Task to carry out
Among the lines below, a stretch begins at the one with "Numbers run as" and ends at the one with "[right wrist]". Repeat that stretch exactly, ends included.

─── Data ───

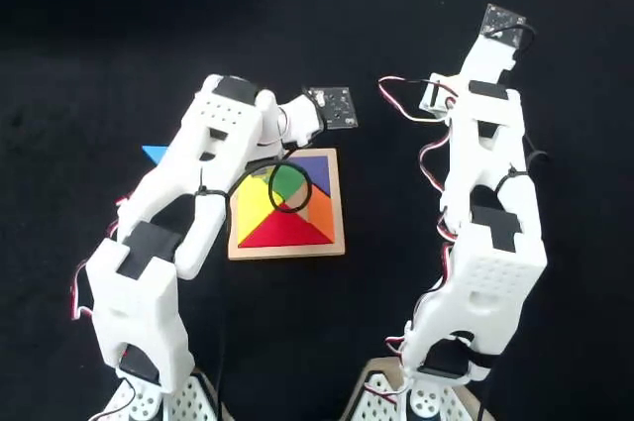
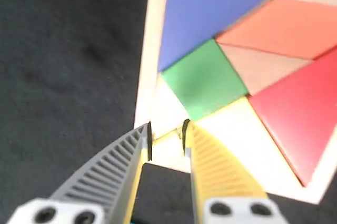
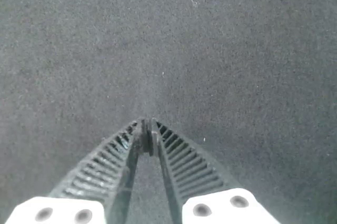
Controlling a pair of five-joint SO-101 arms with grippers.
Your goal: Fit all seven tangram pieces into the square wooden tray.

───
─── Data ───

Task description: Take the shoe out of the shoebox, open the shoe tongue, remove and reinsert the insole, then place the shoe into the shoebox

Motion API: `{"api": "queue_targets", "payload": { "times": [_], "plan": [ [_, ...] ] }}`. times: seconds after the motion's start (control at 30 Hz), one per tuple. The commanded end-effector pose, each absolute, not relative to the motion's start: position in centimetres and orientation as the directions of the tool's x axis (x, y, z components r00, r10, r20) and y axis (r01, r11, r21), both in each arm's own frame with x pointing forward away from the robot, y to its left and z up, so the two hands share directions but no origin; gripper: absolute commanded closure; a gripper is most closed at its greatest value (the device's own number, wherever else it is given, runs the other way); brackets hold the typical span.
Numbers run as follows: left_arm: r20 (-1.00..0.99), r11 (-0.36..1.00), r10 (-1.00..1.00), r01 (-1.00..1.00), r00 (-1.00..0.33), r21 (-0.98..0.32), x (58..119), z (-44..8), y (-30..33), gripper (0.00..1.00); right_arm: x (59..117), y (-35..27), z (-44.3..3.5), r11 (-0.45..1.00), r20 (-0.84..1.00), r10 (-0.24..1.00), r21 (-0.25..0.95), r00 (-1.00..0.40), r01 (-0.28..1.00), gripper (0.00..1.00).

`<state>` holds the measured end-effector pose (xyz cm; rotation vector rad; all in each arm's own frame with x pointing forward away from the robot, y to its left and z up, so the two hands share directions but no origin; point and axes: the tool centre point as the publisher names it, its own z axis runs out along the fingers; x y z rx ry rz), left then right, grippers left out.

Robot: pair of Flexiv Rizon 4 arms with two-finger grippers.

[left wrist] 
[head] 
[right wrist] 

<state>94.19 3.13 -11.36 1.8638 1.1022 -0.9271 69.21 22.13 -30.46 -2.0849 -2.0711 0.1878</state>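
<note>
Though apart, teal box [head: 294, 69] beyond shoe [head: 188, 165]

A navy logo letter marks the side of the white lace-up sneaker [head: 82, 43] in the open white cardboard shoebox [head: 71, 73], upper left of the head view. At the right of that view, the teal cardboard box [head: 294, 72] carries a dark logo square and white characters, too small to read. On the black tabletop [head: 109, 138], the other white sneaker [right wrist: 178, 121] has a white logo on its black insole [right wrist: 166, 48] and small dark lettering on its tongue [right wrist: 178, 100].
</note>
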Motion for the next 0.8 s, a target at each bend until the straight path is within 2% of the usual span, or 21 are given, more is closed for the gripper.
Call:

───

Your solution
Numbers run as follows: left_arm: r20 (-1.00..0.99), r11 (-0.36..1.00), r10 (-1.00..1.00), r01 (-1.00..1.00), r00 (-1.00..0.33), r21 (-0.98..0.32), x (58..119), z (-44..8), y (-30..33), gripper (0.00..1.00); right_arm: x (59..117), y (-35..27), z (-44.3..3.5), r11 (-0.45..1.00), r20 (-0.84..1.00), r10 (-0.24..1.00), r21 (-0.25..0.95), r00 (-1.00..0.40), r01 (-0.28..1.00), gripper (0.00..1.00).

`<state>` holds the measured end-effector pose (xyz cm; rotation vector rad; all in each arm's own frame with x pointing forward away from the robot, y to its left and z up, so the two hands share directions but no origin; point and axes: the tool centre point as the publisher names it, its own z axis runs out along the fingers; x y z rx ry rz), left then right, grippers left out.

Robot: pair of Flexiv Rizon 4 arms with two-finger grippers.

[left wrist] 
[head] 
[right wrist] 

No more output is required.